Federal Sweep Results in 375 Gang Arrests
March 10, 2006 — -- A coordinated gang-enforcement operation has resulted in the arrest of 375 gang members in 23 states.
The arrested gang members include many from the notoriously violent MS-13 gang, which has become a top concern of the FBI and U.S. Immigration and Customs Enforcement.
The two-week operation, overseen by Immigration and Customs Enforcement, was part of a Department of Homeland Security effort called Operation Community Shield, which was launched in February 2005, initially to take down members of MS-13. The effort was expanded in May 2005 to go after all criminal gangs, such as the Latin Kings, 18th Street Gang, Big Time Killers, Asian Dragon Family and the Surenos.

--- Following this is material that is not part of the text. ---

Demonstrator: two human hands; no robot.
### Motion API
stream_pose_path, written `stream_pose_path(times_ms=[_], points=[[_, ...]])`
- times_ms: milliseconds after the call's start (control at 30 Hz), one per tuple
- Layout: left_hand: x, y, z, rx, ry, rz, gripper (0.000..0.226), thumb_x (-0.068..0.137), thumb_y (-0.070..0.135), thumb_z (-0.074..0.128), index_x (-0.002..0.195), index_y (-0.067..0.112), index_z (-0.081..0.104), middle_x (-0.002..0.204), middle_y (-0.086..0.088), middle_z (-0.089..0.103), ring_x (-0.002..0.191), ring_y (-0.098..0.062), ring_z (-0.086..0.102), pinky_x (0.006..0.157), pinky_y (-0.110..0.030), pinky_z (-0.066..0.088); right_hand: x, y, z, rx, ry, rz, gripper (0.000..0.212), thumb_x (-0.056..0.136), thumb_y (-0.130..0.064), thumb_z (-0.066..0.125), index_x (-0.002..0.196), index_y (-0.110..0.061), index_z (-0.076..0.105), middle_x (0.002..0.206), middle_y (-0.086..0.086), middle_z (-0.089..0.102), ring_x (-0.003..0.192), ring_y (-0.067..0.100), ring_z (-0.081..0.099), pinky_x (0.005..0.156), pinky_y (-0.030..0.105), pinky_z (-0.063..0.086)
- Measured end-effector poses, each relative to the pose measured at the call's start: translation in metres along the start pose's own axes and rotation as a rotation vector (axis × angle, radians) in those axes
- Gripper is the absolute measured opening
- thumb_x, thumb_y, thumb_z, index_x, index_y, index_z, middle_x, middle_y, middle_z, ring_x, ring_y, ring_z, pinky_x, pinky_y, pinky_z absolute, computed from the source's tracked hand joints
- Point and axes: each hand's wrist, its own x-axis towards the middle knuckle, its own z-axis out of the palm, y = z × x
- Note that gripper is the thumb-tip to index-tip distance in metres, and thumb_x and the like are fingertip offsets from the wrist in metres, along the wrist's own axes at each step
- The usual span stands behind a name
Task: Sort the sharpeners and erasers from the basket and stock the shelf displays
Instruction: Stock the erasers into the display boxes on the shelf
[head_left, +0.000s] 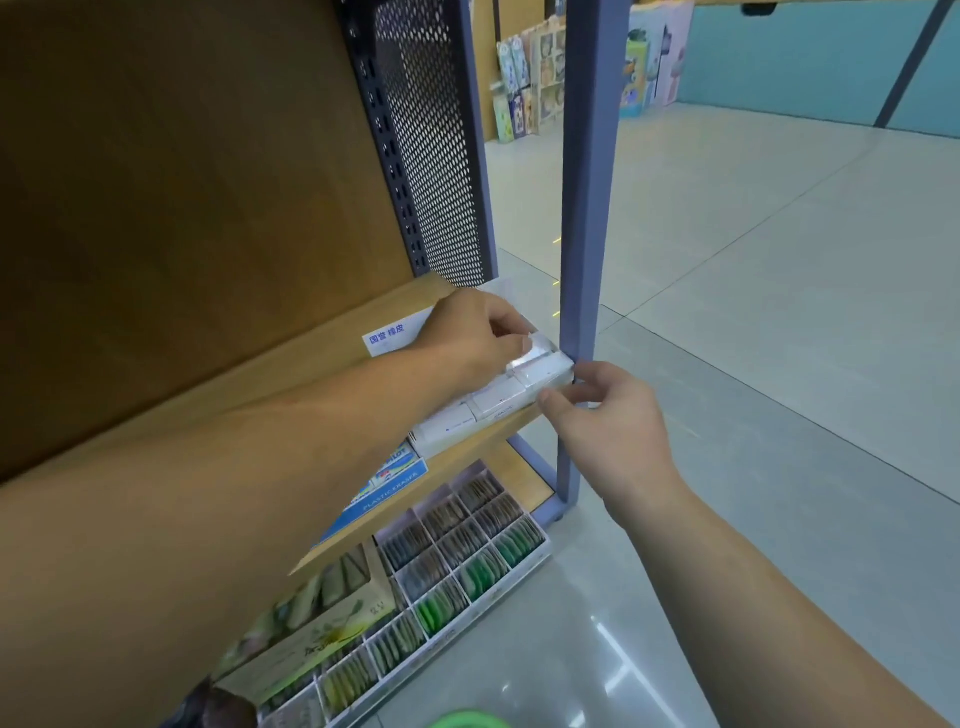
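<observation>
A row of white erasers (483, 408) lies in a clear display tray (545, 387) at the right front corner of the wooden shelf (291, 364). My left hand (478, 332) reaches across the shelf and pinches the end eraser (543, 369) from above. My right hand (605, 415) comes from the right and grips the tray's front corner, thumb against its edge. A white label card with blue characters (389, 335) stands behind my left hand. A blue eraser box (387, 486) lies further left on the shelf. The basket is hidden except perhaps a green rim (467, 719).
A blue-grey metal post (587, 208) stands right beside the tray. Perforated mesh (431, 145) closes the shelf's end. Below, a divided display (457, 561) holds several green and grey packets. A tan carton (311, 618) sits beside it. Tiled floor stretches to the right.
</observation>
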Motion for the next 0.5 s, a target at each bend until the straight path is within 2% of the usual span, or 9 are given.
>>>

The results of the latest Community Shield effort were announced by Department of Homeland Security Secretary Michael Chertoff at a press conference in Washington. According to agency officials, more than 260 of the 375 gang members arrested in the past two weeks have criminal records stemming from charges of firearms and drug violations. Chertoff said this was an effort "targeting the worst of the worst."
Immigration and Customs is holding many of the gang members on immigration violations. Those who can be prosecuted are suspected of involvement in such crimes as murder, rape, assaults and weapons trafficking. Many of the gang members are foreign born, are in the United States illegally and are considered extemely violent.
One Feb. 28, Jose Carlos Peralta-Morales, a Surenos gang member, beat an individual's head with an aluminum baseball bat inside a Wal-Mart store. Immigration and Customs Enforcement and local police arrested him later the same day. Peralta-Morales had a previous criminal record and faces federal criminal charges.
MS-13 has employed machetes in numerous attacks, using them to chop off rival gang members' fingers and hands.
Since Community Shield was set up last year, Immigration and Customs Enforcement, along with state and local law enforcement agencies, has arrested more than 2,300 suspected gang members, including 51 gang leaders and 922 members of MS-13. MS-13 is believed to have as many as 10,000 members in the United States, who are mostly from El Salvador, Honduras and Guatemala.